Verandering in hersenactiviteit komt door neurofeedback
De promovenda deed drie opeenvolgende studies, twee onder jongeren van 8 tot 12 en één onder jongeren van 12 tot 18 jaar, in totaal namen 72 jongeren van scholen voor speciaal onderwijs deel aan het onderzoek.

De resultaten van het derde onderzoek - onder jongeren tussen de 12 en 18 jaar - waren minder eenduidig. Bij de helft van deze jongeren was het aantal trage hersengolven minder geworden en konden ze beter schakelen tussen verschillende acties, maar hun autistische symptomen waren niet veranderd. Dat kan volgens Kouijzer liggen aan de leeftijd: ‘We hadden te maken met pubers.
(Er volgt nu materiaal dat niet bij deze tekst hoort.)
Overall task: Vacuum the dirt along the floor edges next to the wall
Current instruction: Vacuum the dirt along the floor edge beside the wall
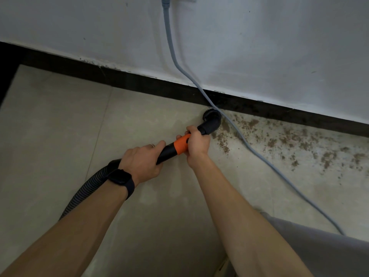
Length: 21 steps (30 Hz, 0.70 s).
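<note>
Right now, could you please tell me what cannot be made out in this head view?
Brush nozzle: bristle contact with the floor lost against the dark skirting.
Grey cable: plug cut off by the top edge; far end hidden behind the grey trouser leg.
Ribbed hose: runs behind the left forearm; vacuum body out of frame.

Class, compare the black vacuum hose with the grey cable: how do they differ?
The vacuum hose is thick, black and ribbed; the grey cable is thin and smooth. The hose ends at the left hand; the cable drops down the wall, unheld. Both are long and flexible.
</note>
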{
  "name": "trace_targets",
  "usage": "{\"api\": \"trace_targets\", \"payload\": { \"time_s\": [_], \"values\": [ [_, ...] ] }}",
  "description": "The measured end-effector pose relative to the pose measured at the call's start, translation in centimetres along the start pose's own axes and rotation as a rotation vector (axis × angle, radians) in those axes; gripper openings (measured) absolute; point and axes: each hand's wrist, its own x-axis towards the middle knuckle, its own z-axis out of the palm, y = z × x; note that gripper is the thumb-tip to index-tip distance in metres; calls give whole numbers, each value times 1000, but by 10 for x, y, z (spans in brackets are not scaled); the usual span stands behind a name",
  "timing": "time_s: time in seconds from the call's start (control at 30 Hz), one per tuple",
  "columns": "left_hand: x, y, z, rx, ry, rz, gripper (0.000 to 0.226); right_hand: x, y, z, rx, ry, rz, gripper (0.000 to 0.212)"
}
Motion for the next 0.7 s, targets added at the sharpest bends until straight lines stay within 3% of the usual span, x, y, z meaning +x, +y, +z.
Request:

Misschien zijn gedragsveranderingen niet zo makkelijk te bereiken bij deze doelgroep, of misschien hebben ouders minder zicht op het gedrag van hun puberende kind.’

Redelijk positief
De resultaten uit de eerste twee studies onder kinderen van 8 tot 12 jaar waren positief. Bij de kinderen uit het eerste onderzoek was na de trainingen het aantal trage hersengolven gedaald, ze konden beter schakelen en hun gedrag was verbeterd.

In de tweede studie met twintig kinderen, waarvan de helft neurofeedback kreeg en de andere helft niet, waren na afloop bij zes van de tien de hoeveelheid trage hersengolven gedaald. Na afloop oordeelden ouders positiever over de sociale interacties en de communicatie-vaardigheden van hun kind, de kinderen presteerden beter op de ‘schakeltaken’ en ze deden dat ook beter dan leeftijdgenootjes in de controlegroep.

Misschien bevooroordeeld
In beide eerste studies waren de ouders redelijk positief over de gedragsverandering van hun kind. Kouijzer plaatst daarbij enkele kanttekeningen: ‘Ouders kunnen bevooroordeeld zijn door de verwachtingen. De ouders in mijn eerste onderzoek moesten hun kinderen halen en brengen. Dat is een flinke tijdsinvestering en daardoor waren hun verwachtingen waarschijnlijk ook hoog. Het tweede onderzoek vergde minder inzet van ouders, maar ook hier kunnen de resultaten gekleurd zijn door de verwachtingen.‘

Verder wijst de onderzoekster op mogelijke aspecifieke effecten, dat zijn effecten die niet direct met neurofeedback te maken hebben, maar wel met de omgeving. ‘Misschien gaan kinderen wel vooruit omdat ze allerlei interessante elektroden op hun lichaam geplakt krijgen of met geavanceerde apparatuur werken, of omdat ze leren om zich te focussen op een computerscherm met balkje.‘ Deze mogelijke ‘ruis’ werd weggenomen in de derde studie met de huidgeleidingsbiofeedback.

Mirjam Kouijzer (Hulst, 1984) studeerde pedagogische wetenschappen en voltooide (cum laude) de Research Master Behavioral Science aan de Radboud Universiteit Nijmegen. In 2008 begon ze met haar promotieonderzoek aan het Behavioural Science Institute van diezelfde universiteit.